▶ **WHAT YOU WILL DO**: Where the records below reach the line containing "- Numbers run", start transcribing, and end with the line containing "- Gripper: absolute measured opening", exactly and with nothing else added.

▶ **EXTRACTED RECORDS**:

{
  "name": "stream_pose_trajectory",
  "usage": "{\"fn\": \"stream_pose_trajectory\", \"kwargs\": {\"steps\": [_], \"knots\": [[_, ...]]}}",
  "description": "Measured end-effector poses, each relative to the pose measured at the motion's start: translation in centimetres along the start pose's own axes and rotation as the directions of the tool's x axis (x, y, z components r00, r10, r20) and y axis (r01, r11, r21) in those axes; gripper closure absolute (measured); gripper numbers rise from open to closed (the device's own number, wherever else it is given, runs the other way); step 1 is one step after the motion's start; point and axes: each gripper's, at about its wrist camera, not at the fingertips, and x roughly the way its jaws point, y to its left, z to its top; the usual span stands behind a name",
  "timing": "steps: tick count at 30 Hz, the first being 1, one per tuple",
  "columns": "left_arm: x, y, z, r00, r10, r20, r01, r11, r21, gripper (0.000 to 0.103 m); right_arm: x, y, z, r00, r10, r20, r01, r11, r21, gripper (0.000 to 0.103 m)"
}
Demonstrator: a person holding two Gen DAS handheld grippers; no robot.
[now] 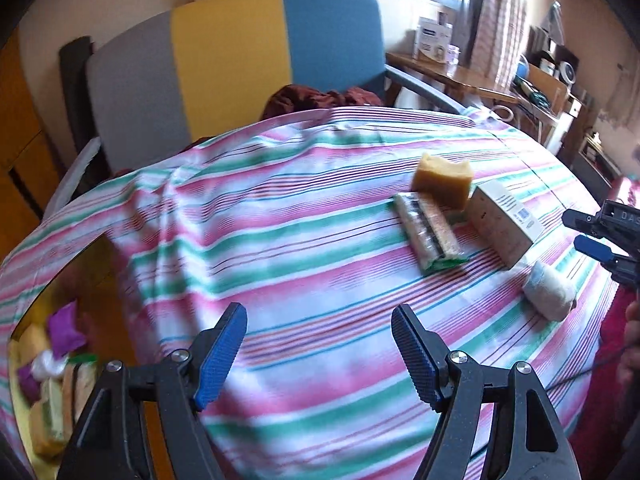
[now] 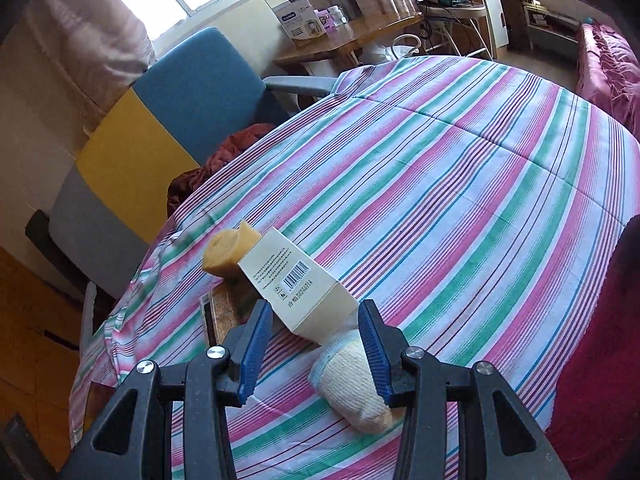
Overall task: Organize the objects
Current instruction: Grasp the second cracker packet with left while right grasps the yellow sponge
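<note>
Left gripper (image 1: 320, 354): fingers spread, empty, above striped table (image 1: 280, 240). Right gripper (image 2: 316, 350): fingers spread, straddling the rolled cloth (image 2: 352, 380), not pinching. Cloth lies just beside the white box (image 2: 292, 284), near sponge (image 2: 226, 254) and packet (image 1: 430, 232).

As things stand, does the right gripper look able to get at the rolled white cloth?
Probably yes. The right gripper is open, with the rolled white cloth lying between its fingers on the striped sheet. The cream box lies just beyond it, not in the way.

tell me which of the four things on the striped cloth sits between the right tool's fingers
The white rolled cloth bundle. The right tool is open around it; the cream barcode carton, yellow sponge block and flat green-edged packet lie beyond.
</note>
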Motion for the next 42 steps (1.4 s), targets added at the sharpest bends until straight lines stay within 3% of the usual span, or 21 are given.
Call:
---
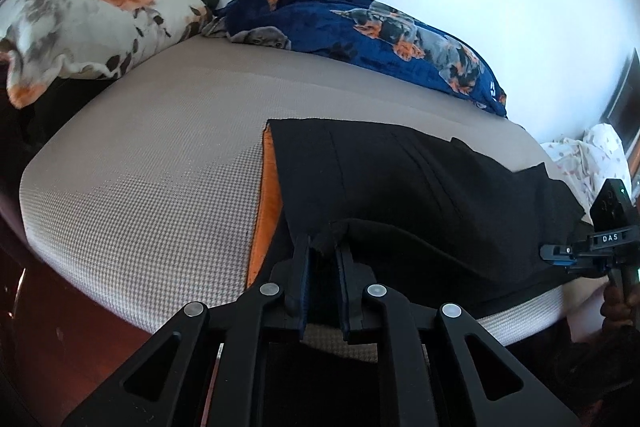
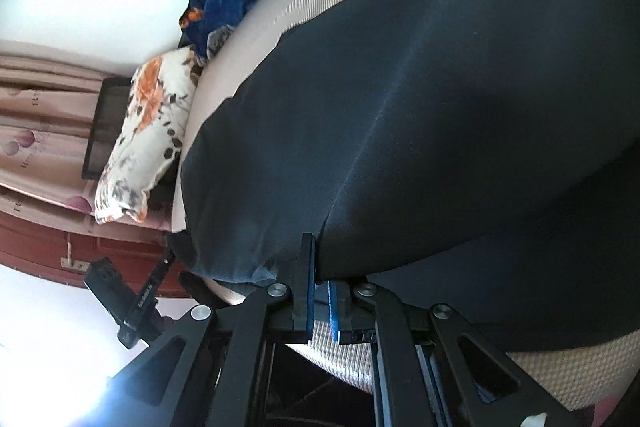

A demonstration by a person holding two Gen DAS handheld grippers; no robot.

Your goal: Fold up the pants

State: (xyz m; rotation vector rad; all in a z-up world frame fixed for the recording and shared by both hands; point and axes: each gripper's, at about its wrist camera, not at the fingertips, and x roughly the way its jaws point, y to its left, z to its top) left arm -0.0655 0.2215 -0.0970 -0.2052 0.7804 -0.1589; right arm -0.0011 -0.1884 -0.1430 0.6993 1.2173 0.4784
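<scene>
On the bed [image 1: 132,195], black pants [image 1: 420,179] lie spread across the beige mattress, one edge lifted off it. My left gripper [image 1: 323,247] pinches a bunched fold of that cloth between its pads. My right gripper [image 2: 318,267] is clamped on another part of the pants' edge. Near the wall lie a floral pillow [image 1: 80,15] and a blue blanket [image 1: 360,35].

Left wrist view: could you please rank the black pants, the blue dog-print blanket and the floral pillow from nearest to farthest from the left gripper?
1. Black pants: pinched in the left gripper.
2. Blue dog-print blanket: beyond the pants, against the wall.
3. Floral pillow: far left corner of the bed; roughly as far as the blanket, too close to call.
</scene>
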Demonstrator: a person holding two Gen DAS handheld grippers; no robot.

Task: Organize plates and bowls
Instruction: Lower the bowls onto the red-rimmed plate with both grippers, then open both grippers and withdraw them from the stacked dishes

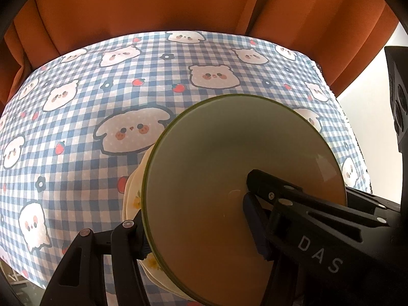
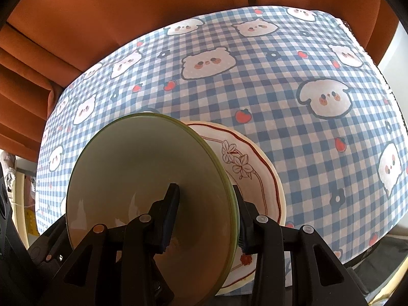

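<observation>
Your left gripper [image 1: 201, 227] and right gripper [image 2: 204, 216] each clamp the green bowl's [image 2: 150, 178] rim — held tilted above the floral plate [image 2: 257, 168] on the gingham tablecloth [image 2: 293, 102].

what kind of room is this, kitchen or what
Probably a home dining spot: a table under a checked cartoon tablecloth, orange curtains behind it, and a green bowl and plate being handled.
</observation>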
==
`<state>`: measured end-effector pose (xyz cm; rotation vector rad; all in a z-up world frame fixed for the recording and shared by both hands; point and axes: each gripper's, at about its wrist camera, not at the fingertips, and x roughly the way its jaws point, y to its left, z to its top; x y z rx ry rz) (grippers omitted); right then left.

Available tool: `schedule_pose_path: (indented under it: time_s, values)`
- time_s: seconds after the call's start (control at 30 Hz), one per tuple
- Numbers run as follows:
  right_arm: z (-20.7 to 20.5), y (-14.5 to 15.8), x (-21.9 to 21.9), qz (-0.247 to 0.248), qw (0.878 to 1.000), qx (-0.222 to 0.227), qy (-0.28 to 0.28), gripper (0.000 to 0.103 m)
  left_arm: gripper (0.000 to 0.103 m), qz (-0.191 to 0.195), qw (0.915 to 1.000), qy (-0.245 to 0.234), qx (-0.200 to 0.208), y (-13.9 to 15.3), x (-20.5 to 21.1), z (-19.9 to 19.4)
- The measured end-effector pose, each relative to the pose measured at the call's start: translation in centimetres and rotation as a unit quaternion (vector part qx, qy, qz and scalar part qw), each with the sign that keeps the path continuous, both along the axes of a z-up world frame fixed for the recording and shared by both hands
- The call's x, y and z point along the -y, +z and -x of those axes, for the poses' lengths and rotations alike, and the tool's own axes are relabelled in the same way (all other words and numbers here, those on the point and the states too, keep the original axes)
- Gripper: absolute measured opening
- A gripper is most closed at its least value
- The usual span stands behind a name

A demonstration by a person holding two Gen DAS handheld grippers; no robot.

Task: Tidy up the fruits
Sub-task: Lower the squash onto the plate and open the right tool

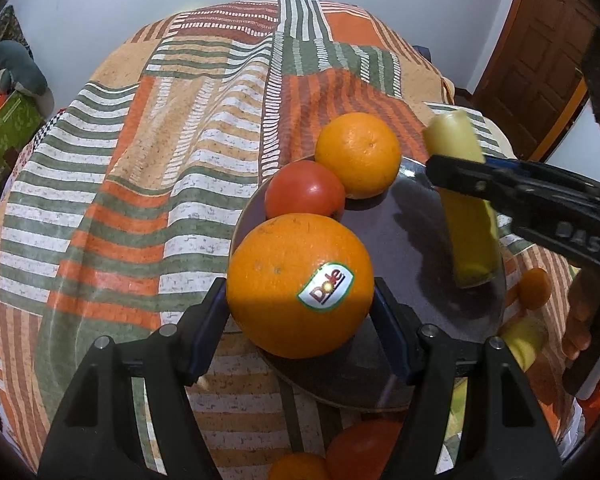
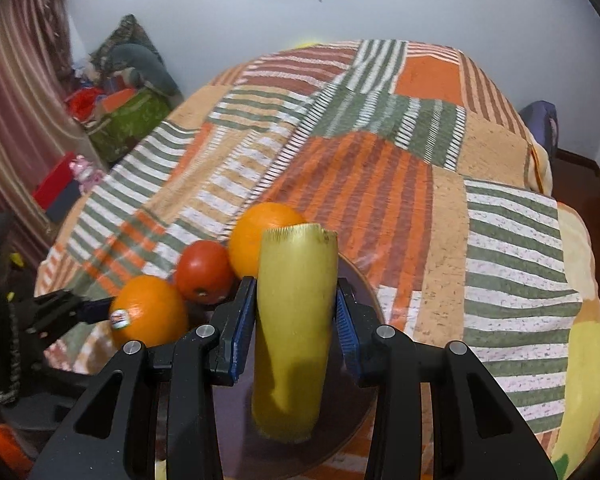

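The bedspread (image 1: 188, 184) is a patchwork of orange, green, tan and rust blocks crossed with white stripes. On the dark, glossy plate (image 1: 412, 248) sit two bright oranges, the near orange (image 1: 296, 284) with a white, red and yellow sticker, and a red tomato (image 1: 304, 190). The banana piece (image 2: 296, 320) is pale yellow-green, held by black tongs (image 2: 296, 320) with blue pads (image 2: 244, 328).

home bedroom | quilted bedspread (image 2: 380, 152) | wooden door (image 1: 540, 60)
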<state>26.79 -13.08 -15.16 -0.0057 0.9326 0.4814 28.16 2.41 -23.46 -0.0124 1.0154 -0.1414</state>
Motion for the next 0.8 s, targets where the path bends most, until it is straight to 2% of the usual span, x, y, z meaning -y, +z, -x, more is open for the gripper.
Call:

▶ **WRITTEN RESPONSE**:
- Numbers run as follows:
  right_arm: z (-20.7 to 20.5), y (-14.5 to 15.8), x (-21.9 to 21.9), qz (-0.247 to 0.248), qw (0.878 to 1.000), qx (-0.222 to 0.227), qy (-0.28 to 0.28), gripper (0.000 to 0.103 m)
  left_arm: gripper (0.000 to 0.103 m), qz (-0.191 to 0.195), qw (0.915 to 1.000), qy (-0.245 to 0.234), qx (-0.200 to 0.208), y (-13.9 to 15.3), x (-20.5 to 21.1), z (-19.9 to 19.4)
- The measured end-effector pose, each relative to the pose measured at the call's start: translation in centimetres and rotation as a unit quaternion (vector part qx, qy, qz and scalar part qw), each with the sign that keeps the path continuous, both along the axes of a z-up world frame fixed for the recording and shared by both hands
- The call's x, y and z point along the -y, +z and -x of those axes, for the poses' lengths and rotations alike, and the tool's own axes are relabelled in the same way (all other words and numbers here, those on the point and the states too, keep the original axes)
- Gripper: absolute measured opening

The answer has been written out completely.